_Task_
Take the lines from the one with "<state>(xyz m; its" through the end of the material below and repeat them exactly, dropping every picture.

Records to process Start Marker

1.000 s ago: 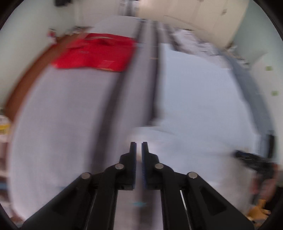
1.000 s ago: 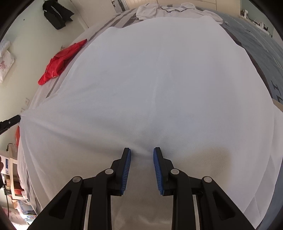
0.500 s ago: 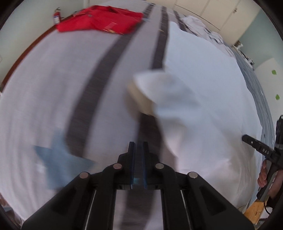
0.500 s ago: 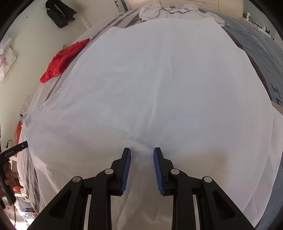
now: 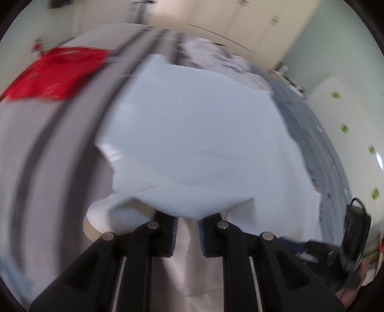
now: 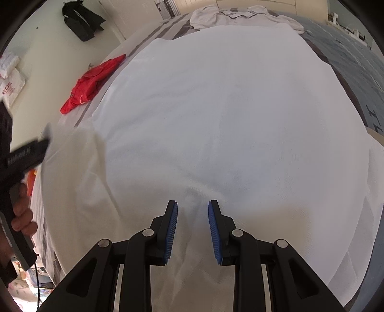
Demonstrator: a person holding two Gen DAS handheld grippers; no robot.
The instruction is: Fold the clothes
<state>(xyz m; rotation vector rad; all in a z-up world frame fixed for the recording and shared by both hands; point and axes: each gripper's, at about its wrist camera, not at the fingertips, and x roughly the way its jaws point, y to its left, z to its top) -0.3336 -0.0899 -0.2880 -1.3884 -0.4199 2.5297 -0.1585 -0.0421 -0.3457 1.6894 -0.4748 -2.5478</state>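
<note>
A big white cloth lies spread over the bed. My right gripper is at its near edge, shut on a bunched ridge of the fabric, and creases fan out from the blue pads. My left gripper is at the cloth's left edge. Its jaws are opening, and a floppy fold of the white cloth hangs over the fingertips without being pinched. This view is blurred. The right wrist view shows the left gripper held in a hand, with its tip at the cloth's edge.
The bed has a grey striped sheet. A red garment lies on its left side and a white shirt at the far end. A blue patterned cover runs along the right. A black garment hangs on the wall.
The left gripper was shut and out over the striped sheet. It has swung back to the cloth's edge and its jaws have parted. The right gripper has kept still.
</note>
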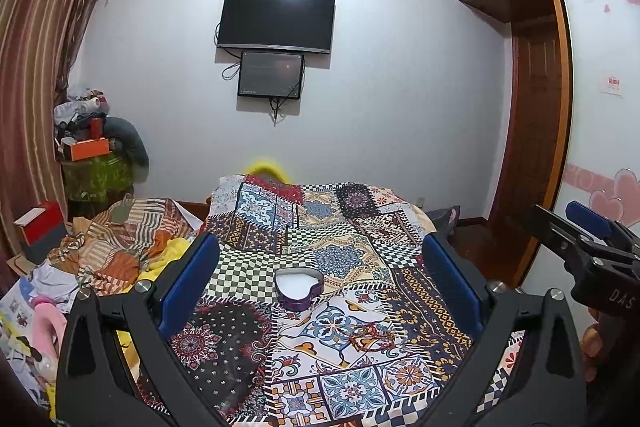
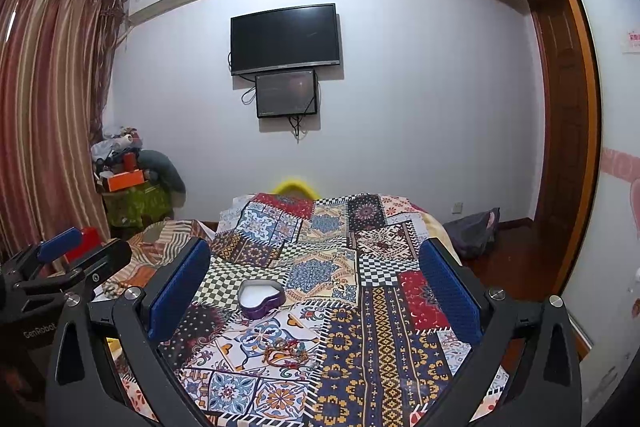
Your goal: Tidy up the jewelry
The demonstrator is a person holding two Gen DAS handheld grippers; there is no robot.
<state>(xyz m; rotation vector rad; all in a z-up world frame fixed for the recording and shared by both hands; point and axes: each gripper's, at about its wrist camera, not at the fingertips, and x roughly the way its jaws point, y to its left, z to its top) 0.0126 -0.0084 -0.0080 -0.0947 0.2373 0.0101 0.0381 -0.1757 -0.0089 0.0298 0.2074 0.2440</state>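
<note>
Two grippers, both held above a bed spread with a patchwork cloth point(image 1: 360, 211).

Left wrist view: left gripper point(image 1: 320, 275), blue-padded fingers point(image 1: 188, 283) spread wide, nothing between them. Heart-shaped box point(image 1: 299, 287), purple wall, white inside, lid off, sits on the cloth between the fingers; its point faces the camera and slightly left, lobes toward the far wall. Jewelry point(image 1: 370, 337), a tangle of reddish and gold strands, lies on the cloth near the box, nearer the camera and to its right; long axis runs roughly left to right. Right gripper point(image 1: 576, 235) shows at the right edge, fingers parted.

Right wrist view: right gripper point(image 2: 316, 283), fingers wide apart, holding nothing. Box point(image 2: 262, 298) left of centre, point toward the camera. Jewelry point(image 2: 286, 351) just below it, strands again stretched crosswise. Left gripper point(image 2: 80, 251) at the left edge. Wall-mounted television point(image 2: 286, 39) beyond the bed.
</note>
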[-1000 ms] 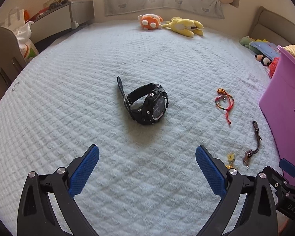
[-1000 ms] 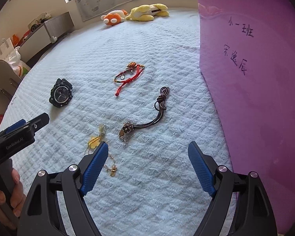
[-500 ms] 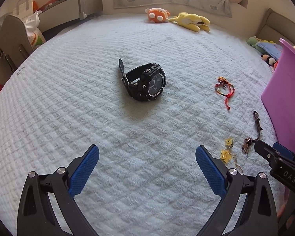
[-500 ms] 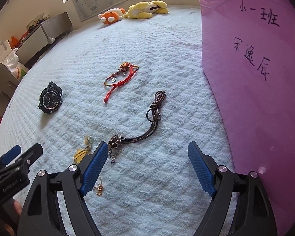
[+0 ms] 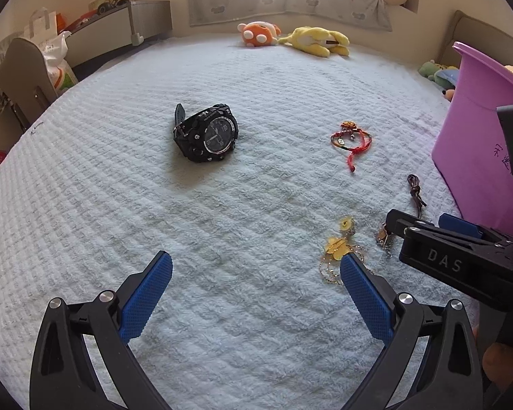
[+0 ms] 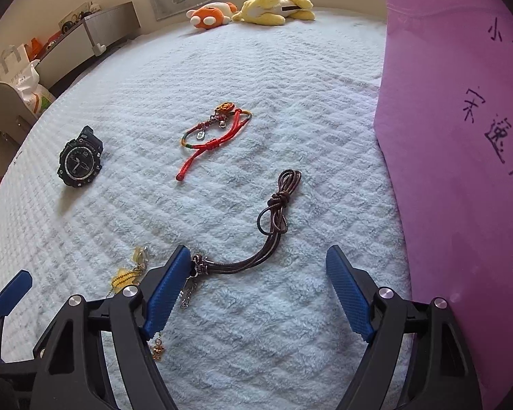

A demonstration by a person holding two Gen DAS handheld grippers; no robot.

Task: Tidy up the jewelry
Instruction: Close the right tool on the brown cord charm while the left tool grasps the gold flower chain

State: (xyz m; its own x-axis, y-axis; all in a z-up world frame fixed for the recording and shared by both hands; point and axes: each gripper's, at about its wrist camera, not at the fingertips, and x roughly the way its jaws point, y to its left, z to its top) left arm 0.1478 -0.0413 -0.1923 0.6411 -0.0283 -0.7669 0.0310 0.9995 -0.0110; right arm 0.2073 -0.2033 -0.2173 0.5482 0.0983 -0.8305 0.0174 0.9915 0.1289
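with our right gripper [image 6: 258, 285] spread wide over the dark brown knotted cord bracelet [image 6: 256, 239], we centre on its strands before pinching, left gripper [image 5: 256, 292] spread idle.

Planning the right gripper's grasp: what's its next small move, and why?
Probably ease the right gripper forward and down over the brown cord bracelet. Its jaws are open and empty, and the cord lies on the blanket just ahead, its clasp end by the left fingertip.
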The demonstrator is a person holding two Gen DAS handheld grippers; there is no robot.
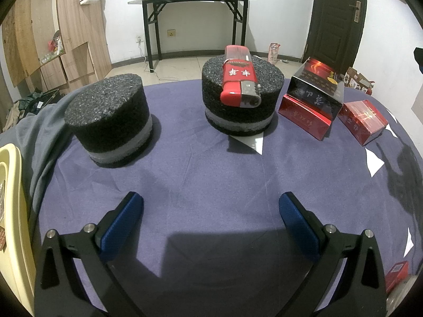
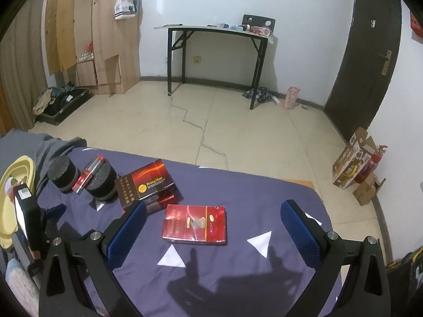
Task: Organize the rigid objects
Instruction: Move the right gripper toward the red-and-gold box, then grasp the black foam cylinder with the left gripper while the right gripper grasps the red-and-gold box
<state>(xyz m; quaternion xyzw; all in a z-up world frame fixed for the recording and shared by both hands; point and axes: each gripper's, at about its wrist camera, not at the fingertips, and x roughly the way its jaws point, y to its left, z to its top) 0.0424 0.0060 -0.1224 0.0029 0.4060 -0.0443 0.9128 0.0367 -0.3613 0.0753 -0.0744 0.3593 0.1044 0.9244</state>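
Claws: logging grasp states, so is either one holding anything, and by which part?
Nothing is held. The left claw and right claw are both open over the cloth.

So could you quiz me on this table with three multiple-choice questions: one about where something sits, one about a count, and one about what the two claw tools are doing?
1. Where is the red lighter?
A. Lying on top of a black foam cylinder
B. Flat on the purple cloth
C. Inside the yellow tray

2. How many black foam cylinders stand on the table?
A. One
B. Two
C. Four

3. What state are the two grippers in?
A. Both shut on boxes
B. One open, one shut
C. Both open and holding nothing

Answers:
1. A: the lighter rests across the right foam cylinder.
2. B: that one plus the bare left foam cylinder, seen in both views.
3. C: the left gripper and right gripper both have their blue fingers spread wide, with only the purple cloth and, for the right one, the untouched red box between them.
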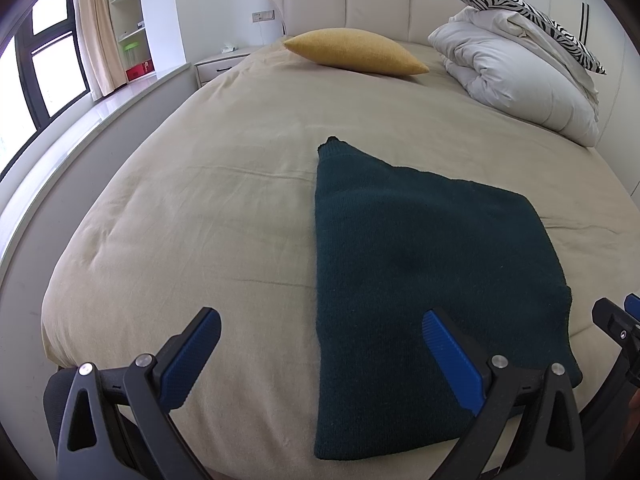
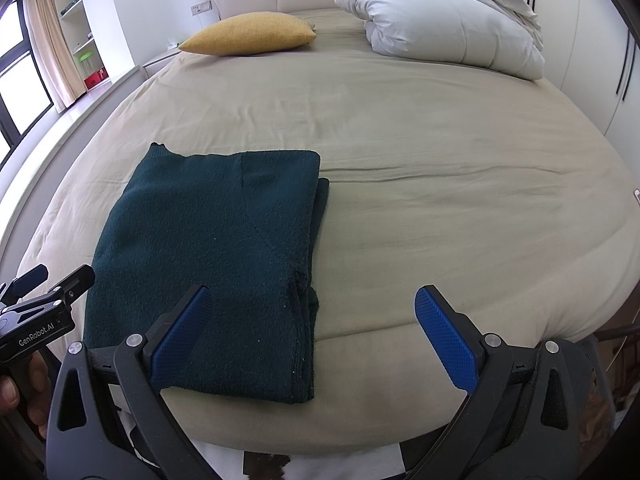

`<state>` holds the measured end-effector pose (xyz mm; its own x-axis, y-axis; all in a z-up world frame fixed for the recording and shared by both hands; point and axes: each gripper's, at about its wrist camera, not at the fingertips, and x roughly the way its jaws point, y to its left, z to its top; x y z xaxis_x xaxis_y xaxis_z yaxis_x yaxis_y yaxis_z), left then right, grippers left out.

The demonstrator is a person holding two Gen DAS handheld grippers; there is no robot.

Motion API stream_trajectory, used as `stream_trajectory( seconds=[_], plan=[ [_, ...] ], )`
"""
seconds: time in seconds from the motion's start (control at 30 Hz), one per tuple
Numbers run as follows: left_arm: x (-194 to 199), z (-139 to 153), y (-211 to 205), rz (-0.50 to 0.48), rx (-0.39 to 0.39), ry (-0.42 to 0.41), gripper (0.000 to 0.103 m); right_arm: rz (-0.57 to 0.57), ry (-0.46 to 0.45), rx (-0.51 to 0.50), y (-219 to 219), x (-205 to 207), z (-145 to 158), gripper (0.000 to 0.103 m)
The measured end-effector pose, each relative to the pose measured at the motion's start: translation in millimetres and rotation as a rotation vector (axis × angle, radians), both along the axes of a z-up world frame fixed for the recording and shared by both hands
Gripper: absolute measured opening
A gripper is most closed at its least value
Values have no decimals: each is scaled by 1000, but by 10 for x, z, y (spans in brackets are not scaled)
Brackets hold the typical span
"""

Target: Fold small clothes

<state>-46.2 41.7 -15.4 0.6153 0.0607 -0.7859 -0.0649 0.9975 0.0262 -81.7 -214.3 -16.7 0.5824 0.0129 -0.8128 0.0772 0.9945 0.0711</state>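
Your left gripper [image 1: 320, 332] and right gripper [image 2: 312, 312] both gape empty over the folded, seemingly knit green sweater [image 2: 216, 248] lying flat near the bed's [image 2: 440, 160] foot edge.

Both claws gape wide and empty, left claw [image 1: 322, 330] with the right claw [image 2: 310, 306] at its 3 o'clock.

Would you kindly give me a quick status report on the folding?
Left tongs open, right tongs open, both empty. Dark green sweater lies folded flat on the bed. Nothing in the way.
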Motion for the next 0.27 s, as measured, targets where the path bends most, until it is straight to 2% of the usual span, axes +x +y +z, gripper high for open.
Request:
stream_trajectory(
  seconds=[0.27],
  plan=[
    [-36,-31,10,0,1,-8,103,1,1,2,3,-21,-15,103]
  ],
)
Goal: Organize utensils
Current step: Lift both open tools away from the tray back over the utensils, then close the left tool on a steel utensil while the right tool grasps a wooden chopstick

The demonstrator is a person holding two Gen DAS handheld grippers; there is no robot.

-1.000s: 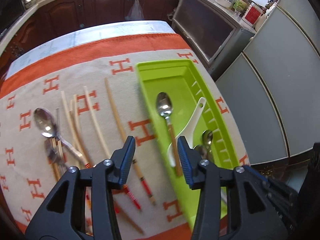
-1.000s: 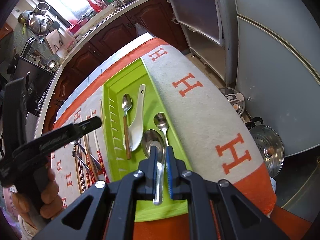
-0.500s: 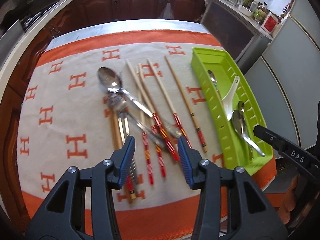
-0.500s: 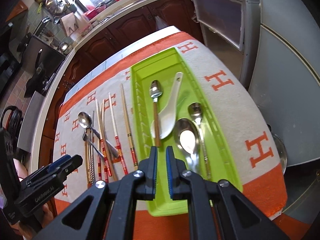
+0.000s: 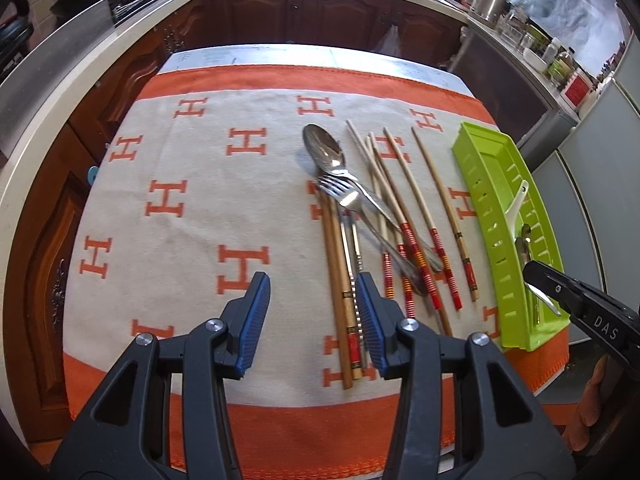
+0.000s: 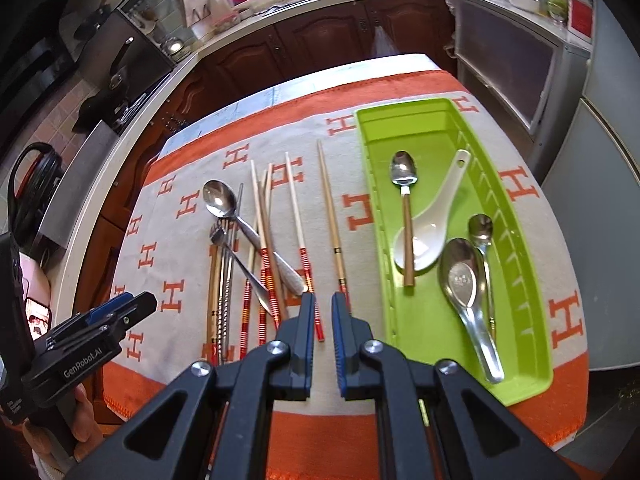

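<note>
A lime green tray [image 6: 532,296] [image 5: 476,152] lies on the right of the table. It holds a white ceramic spoon [image 6: 428,224], a wood-handled spoon [image 6: 405,176], a large steel spoon [image 6: 460,276] and a small steel spoon [image 6: 482,228]. Left of the tray a steel spoon [image 5: 325,151] [image 6: 219,199], a fork [image 5: 340,194] [image 6: 219,236] and several chopsticks [image 5: 412,236] [image 6: 296,208] lie on the cloth. My left gripper [image 5: 312,312] is open above the chopstick handles. My right gripper [image 6: 323,320] is almost shut and empty, above the cloth left of the tray.
An orange and cream cloth with H marks [image 5: 200,200] covers the table. Dark wood cabinets [image 5: 304,12] and a counter stand behind it. Grey appliances [image 6: 600,160] stand right of the table.
The right gripper has let go of the large steel spoon in the tray and pulled back to the left. The left gripper has swung left from the tray over the loose utensils.
</note>
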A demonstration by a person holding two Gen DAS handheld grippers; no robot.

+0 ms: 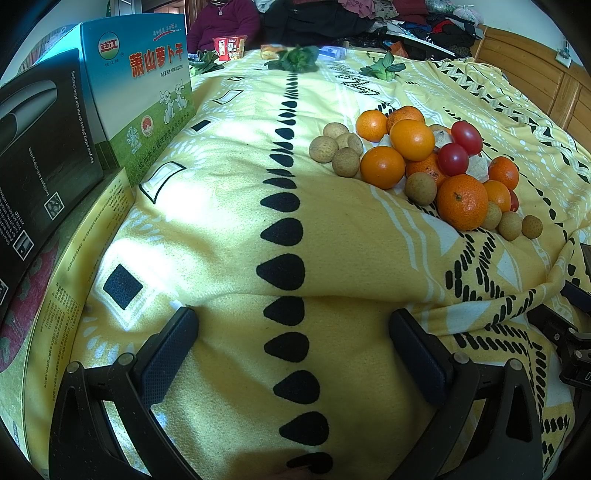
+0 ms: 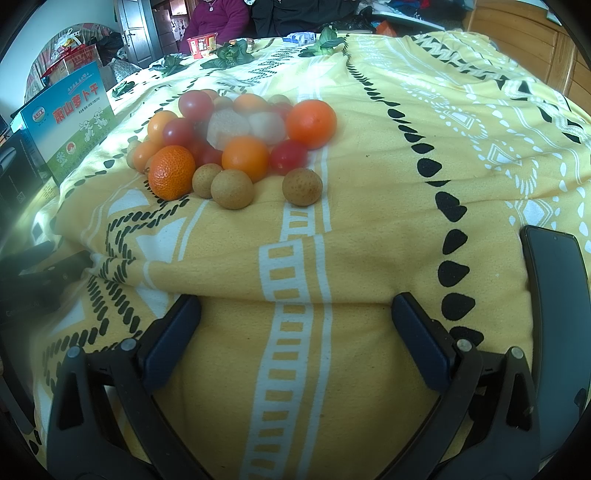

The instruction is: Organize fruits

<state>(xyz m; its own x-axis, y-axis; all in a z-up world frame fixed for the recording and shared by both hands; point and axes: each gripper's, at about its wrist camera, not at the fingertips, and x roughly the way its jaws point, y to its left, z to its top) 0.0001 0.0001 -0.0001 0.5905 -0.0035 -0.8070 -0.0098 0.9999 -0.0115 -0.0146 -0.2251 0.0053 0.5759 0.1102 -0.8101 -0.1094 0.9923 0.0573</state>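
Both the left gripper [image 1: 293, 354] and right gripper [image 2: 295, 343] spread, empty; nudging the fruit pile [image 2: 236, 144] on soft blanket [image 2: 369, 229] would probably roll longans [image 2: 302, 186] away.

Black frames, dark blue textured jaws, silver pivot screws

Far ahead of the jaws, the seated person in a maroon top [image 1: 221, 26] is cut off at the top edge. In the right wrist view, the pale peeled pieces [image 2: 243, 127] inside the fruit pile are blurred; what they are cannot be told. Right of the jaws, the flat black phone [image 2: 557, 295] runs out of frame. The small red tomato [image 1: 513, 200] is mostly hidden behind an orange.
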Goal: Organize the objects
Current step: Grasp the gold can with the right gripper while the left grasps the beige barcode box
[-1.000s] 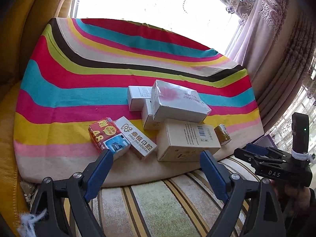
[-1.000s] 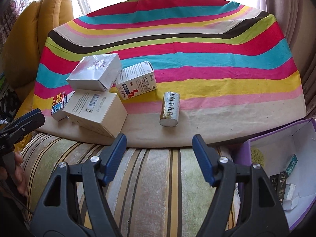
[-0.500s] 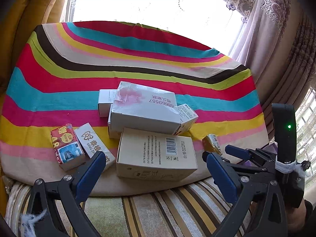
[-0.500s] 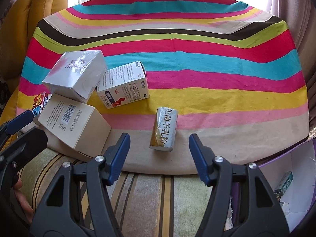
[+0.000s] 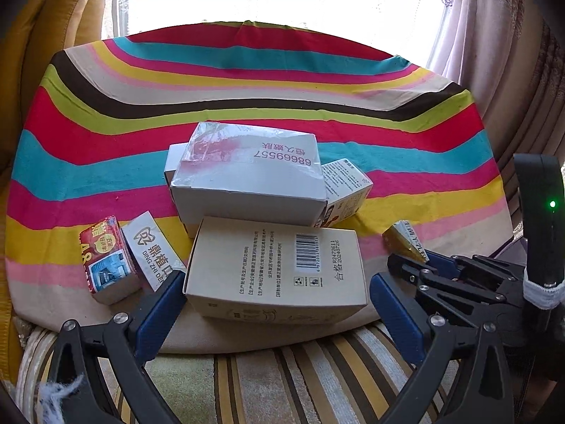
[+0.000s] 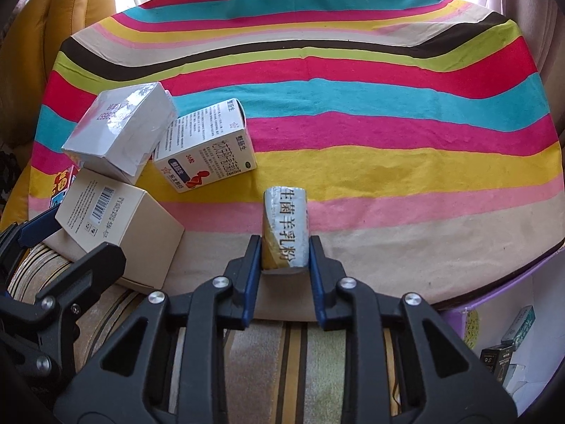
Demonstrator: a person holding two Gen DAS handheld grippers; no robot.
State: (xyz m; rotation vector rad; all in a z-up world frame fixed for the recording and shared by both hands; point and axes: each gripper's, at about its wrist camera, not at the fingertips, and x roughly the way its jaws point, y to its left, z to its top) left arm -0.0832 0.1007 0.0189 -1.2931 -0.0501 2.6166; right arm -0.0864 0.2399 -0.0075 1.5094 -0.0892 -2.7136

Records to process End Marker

_Solved problem_
<state>(xyz m; its own x-axis, y-axis; all in a z-up world frame fixed for the recording and shared by both hands; point and axes: each gripper's, at about its wrist camera, not at the fingertips, and x roughly the way its jaws point, y to its left, z to its top) 0.0001 0.0001 -0.0001 0.5905 -0.0035 -0.8070 -0.0098 0.9999 -0.0115 -0.0146 -0.2251 0.0053 0.5759 0.1102 -0.8101 -0.1094 0.9923 0.0573</state>
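Both the left gripper [image 1: 293, 354] and right gripper [image 2: 295, 343] spread, empty; nudging the fruit pile [image 2: 236, 144] on soft blanket [image 2: 369, 229] would probably roll longans [image 2: 302, 186] away.

Black frames, dark blue textured jaws, silver pivot screws

Far ahead of the jaws, the seated person in a maroon top [image 1: 221, 26] is cut off at the top edge. In the right wrist view, the pale peeled pieces [image 2: 243, 127] inside the fruit pile are blurred; what they are cannot be told. Right of the jaws, the flat black phone [image 2: 557, 295] runs out of frame. The small red tomato [image 1: 513, 200] is mostly hidden behind an orange.
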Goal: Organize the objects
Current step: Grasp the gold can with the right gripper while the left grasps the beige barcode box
[-1.000s] 
[-1.000s] 
[-0.500s] 
[-0.500s] 
[+0.000s] 
[+0.000s] 
Demonstrator: a person holding two Gen DAS handheld grippers; no robot.
State: (xyz m; rotation vector rad; all in a z-up world frame fixed for the recording and shared by both hands; point and axes: each gripper's, at about its wrist camera, not at the fingertips, and x roughly the way its jaws point, y to its left, z to its top) left arm -0.0832 0.1007 0.0189 -1.2931 -0.0501 2.6166; right arm -0.0864 0.2399 -0.0075 1.5094 -0.0892 -2.7136

No additional answer is expected.